SQL 入门与进阶:从零基础到实战精通
前言
SQL(Structured Query Language,结构化查询语言)是用于管理和操作关系型数据库的标准语言。无论是数据分析、后端开发还是运维管理,SQL 都是必备技能。本文将从基础语法出发,逐步深入到高级特性,帮助读者建立完整的 SQL 知识体系。
第一部分:SQL 基础
1.1 什么是 SQL
SQL 是一种声明式语言,用于与关系型数据库(如 MySQL、PostgreSQL、SQLite、Oracle、SQL Server 等)进行交互。
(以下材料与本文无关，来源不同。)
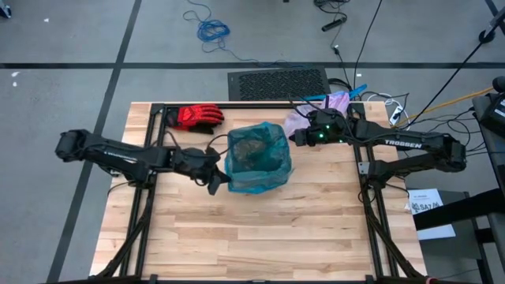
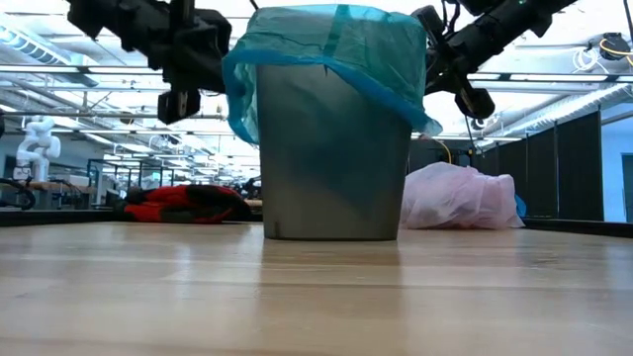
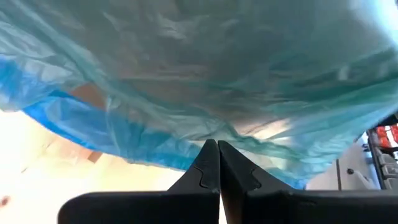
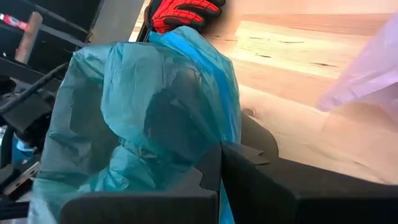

它主要完成以下任务:
数据查询:从数据库中检索数据
数据操作:插入、更新、删除数据
数据定义:创建、修改、删除表结构
数据控制:管理访问权限
1.2 SQL 的四大分类
1.3 创建表与数据类型
-- 创建用户表
CREATE TABLE users (
id INT PRIMARY KEY AUTO_INCREMENT,
username VARCHAR(50) NOT NULL UNIQUE,
email VARCHAR(100) NOT NULL,
age INT,
balance DECIMAL(10, 2) DEFAULT 0.00,
status TINYINT DEFAULT 1,
created_at DATETIME DEFAULT CURRENT_TIMESTAMP,
updated_at DATETIME DEFAULT CURRENT_TIMESTAMP ON UPDATE CURRENT_TIMESTAMP
);
-- 创建订单表
CREATE TABLE orders (
id INT PRIMARY KEY AUTO_INCREMENT,
user_id INT NOT NULL,
product_name VARCHAR(100) NOT NULL,
amount DECIMAL(10, 2) NOT NULL,
status VARCHAR(20) DEFAULT 'pending',
order_date DATETIME DEFAULT CURRENT_TIMESTAMP,
FOREIGN KEY (user_id) REFERENCES users(id) ON DELETE CASCADE
);
常用数据类型:
INT— 整数VARCHAR(n)— 可变长度字符串DECIMAL(p, s)— 精确小数(p 为总位数,s 为小数位数)DATETIME/TIMESTAMP— 日期时间TINYINT— 极小整数,常用于布尔值或状态码TEXT— 长文本
1.4 插入数据
-- 插入单条记录
INSERT INTO users (username, email, age, balance)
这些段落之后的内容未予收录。